After a few months of being treated with the drug in combination with chemotherapy, Charalambous was back on his feet. To celebrate, he took his wife for a doctor-approved “holiday of a lifetime.” It was also their wedding anniversary, which they spent at a beach resort.
“And I remember it was the first time that I was able to dance,” he says. Less than a year before, he was emaciated, crippled and unable to get out of bed on his own. “And here I was, dancing. It was a really poignant time.”
The next step: a stem cell transplant, followed by what he’d originally feared would be a long road to wellness. But during his treatment, he went from being concerned about living a normal life again to believing very strongly that he’d have a full recovery.
“God had told me that I was going to be healed — fully healed, actually,” he says. “I believed in my heart that I would be physically better than before. I struggled to understand, struggled to believe it. But I remember receiving that promise, and I trusted it in my heart.”
He was so convinced that the promise was coming true that he started climbing the hospital stairs only three days after the stem cell transplant. “If you know anything about stem cell transplants, that’s ridiculous and stupid,” he laughs. “They wouldn’t let me out of that hospital. And so I said, ‘Well, they’re not banning me from the staircase.’”
As he built his strength back up, one question he kept asking the doctors was, “Am I going to be able to get back on my bike?”
“We wouldn’t recommend it,” was the resounding answer.
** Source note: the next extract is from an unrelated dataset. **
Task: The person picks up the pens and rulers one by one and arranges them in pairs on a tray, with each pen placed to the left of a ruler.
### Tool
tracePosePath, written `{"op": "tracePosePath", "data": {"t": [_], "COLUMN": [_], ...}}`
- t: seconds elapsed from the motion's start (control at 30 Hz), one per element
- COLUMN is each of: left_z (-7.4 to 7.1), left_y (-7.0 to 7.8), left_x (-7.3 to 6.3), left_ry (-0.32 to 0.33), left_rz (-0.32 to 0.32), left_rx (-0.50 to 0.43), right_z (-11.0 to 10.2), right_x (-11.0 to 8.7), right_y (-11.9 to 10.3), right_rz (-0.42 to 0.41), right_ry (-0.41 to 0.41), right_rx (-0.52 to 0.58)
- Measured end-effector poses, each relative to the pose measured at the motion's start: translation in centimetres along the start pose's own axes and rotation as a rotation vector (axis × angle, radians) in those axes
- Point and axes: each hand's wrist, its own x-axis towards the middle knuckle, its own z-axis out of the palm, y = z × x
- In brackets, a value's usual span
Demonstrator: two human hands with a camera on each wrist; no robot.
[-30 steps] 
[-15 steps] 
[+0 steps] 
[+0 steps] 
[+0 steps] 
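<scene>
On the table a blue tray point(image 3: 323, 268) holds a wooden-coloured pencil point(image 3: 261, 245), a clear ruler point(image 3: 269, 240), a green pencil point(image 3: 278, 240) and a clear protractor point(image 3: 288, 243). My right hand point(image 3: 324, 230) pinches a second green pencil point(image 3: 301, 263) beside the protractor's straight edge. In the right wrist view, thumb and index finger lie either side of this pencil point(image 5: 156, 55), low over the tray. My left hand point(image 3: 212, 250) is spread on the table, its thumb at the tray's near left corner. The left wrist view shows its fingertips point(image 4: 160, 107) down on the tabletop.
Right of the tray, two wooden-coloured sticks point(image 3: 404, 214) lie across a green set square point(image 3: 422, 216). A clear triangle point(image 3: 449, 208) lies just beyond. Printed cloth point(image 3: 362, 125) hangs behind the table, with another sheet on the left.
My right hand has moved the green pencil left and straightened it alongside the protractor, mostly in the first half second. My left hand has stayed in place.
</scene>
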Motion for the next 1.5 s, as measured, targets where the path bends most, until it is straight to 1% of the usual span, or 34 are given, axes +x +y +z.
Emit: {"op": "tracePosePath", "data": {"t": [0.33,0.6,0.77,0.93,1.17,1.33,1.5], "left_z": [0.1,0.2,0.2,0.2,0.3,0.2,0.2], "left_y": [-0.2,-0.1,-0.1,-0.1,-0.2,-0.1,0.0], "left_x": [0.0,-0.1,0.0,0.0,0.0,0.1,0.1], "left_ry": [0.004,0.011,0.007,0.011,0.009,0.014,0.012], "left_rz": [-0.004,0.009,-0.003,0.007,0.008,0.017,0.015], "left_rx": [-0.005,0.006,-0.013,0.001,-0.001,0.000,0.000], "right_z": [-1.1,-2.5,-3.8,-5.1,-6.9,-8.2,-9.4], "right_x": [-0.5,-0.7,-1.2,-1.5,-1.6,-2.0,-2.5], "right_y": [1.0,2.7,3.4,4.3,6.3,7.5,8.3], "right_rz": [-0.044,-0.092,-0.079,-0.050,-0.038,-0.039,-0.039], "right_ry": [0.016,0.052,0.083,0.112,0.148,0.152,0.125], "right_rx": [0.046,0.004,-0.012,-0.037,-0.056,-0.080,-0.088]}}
But Charalambous’ heart was set on fulfilling a promise he’d made the year before after finding out that Stuart was a cyclist. “I remember saying to him, ‘Well, doc, I’m going to get healed. I’m going to be fully healed, and we’re going to ride our bikes one day.’ One of the cool things about LOWVELO is that I get to do that,” he says.
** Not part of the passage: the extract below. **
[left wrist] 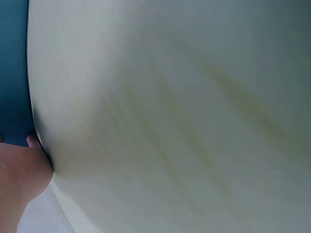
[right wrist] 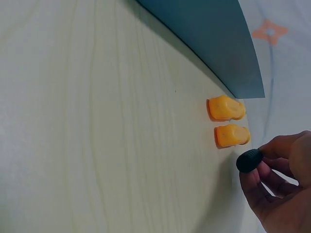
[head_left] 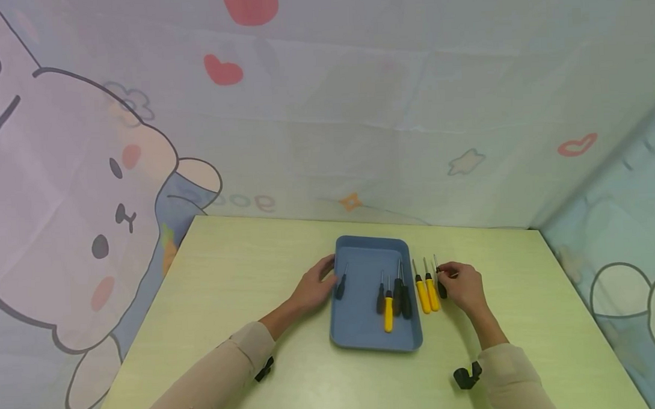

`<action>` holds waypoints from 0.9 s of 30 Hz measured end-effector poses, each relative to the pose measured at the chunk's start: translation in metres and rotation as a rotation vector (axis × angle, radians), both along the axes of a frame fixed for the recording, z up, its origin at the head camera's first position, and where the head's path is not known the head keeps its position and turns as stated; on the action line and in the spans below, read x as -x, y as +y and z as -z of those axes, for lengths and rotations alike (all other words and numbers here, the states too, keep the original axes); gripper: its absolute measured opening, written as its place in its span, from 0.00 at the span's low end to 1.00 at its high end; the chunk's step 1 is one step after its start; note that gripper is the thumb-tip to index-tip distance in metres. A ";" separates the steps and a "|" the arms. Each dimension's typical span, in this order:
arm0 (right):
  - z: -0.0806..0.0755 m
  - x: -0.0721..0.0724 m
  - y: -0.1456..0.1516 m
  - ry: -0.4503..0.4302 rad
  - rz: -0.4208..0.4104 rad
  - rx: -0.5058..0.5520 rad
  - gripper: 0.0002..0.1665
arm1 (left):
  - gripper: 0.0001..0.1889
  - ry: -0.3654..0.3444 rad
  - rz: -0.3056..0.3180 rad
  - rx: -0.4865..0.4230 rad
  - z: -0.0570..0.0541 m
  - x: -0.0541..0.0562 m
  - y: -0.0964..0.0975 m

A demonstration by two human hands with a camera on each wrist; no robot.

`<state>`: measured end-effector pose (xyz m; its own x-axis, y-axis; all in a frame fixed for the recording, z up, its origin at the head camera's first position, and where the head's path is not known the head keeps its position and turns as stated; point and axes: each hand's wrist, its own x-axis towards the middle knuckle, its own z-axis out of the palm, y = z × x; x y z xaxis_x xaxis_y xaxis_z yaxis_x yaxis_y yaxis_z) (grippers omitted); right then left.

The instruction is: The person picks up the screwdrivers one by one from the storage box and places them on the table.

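Note:
My right hand [head_left: 462, 284] pinches a black-handled screwdriver [head_left: 442, 291] between thumb and fingers, its thin shaft pointing away from me. In the right wrist view the round end of that dark handle [right wrist: 249, 160] shows at the fingertips. Just left of it, two yellow-handled screwdrivers [head_left: 422, 295] lie side by side on the table. My left hand [head_left: 312, 287] holds the left edge of a blue-grey tray [head_left: 359, 333], thumb at the rim. Inside the tray lie a small dark screwdriver [head_left: 341, 287] at the left, a yellow-handled screwdriver [head_left: 388, 315] and several dark-handled ones at the right.
The light wooden table [head_left: 243, 261] reaches back to a cloth backdrop [head_left: 356, 107] printed with cartoon figures. Dark straps with a black piece [head_left: 467, 376] are worn at the wrists. The tray's right wall stands close beside the yellow screwdrivers.

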<state>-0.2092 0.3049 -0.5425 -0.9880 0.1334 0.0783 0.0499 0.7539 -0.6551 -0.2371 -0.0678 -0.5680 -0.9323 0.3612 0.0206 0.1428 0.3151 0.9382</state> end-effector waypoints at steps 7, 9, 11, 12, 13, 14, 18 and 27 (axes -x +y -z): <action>0.004 -0.001 -0.001 -0.032 -0.002 -0.014 0.17 | 0.32 -0.024 0.004 0.009 -0.001 -0.001 0.000; 0.005 -0.001 -0.001 -0.042 0.001 -0.014 0.17 | 0.32 -0.026 0.003 0.005 0.000 -0.001 0.000; 0.005 -0.001 -0.002 -0.048 0.003 -0.012 0.17 | 0.32 -0.026 0.001 0.005 0.000 -0.001 0.000; 0.006 -0.001 -0.002 -0.050 0.004 -0.014 0.17 | 0.32 -0.023 0.000 0.008 0.000 -0.001 0.000; 0.006 -0.001 -0.002 -0.054 0.004 -0.016 0.17 | 0.32 -0.021 0.000 0.011 0.001 -0.001 0.000; 0.006 -0.001 -0.002 -0.058 0.005 -0.018 0.17 | 0.32 -0.020 0.000 0.013 0.001 -0.001 0.001; 0.008 0.000 -0.002 -0.075 0.007 -0.022 0.16 | 0.32 -0.017 0.000 0.020 0.002 0.000 0.001; 0.010 -0.003 -0.004 -0.077 0.027 0.001 0.15 | 0.32 -0.020 0.001 0.017 0.001 -0.002 0.000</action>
<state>-0.2066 0.3009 -0.5521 -0.9871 0.1602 0.0024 0.1202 0.7507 -0.6497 -0.2352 -0.0676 -0.5690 -0.9321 0.3622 -0.0045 0.1241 0.3308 0.9355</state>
But his 25-mile LOWVELO ride on November 2 won’t be his first post-op ride. Last year, he embarked on a solo bike tour of South Carolina, racking up 930 total miles in 13 days, with one rest day, and raising $5,000 for the Leukemia and Lymphoma Society. Passing through Charleston on July 4, he felt it was the day he was able to bring that cruel chapter to a close. Not only did he survive the grueling ride, athletically, but he claims to be in the best shape of his life — better than before the wreck. He has full flexibility, no arthritis and more endurance than ever before. “It’s just ridiculous,” he says. “Obviously, I see it as a fulfillment of the promise that God gave me. But it truly is just remarkable.”
Charalambous also believes that he is back in the shape he’s in because of the team at Hollings Cancer Center, stressing that “Dr. Stuart was heaven-sent.”
“I just really don’t think that I would be speaking to you right now if it hadn’t been for his care,” he says, adding that the level of nursing care he received at MUSC was astonishing.
“It felt like family,” says Charalambous, who’ll ride LOWVELO with the same family — Team BMT — who helped him heal. “I never felt like I was a bother, just being cared for in a professional way. I felt like people really loved me, and that matters a whole lot.”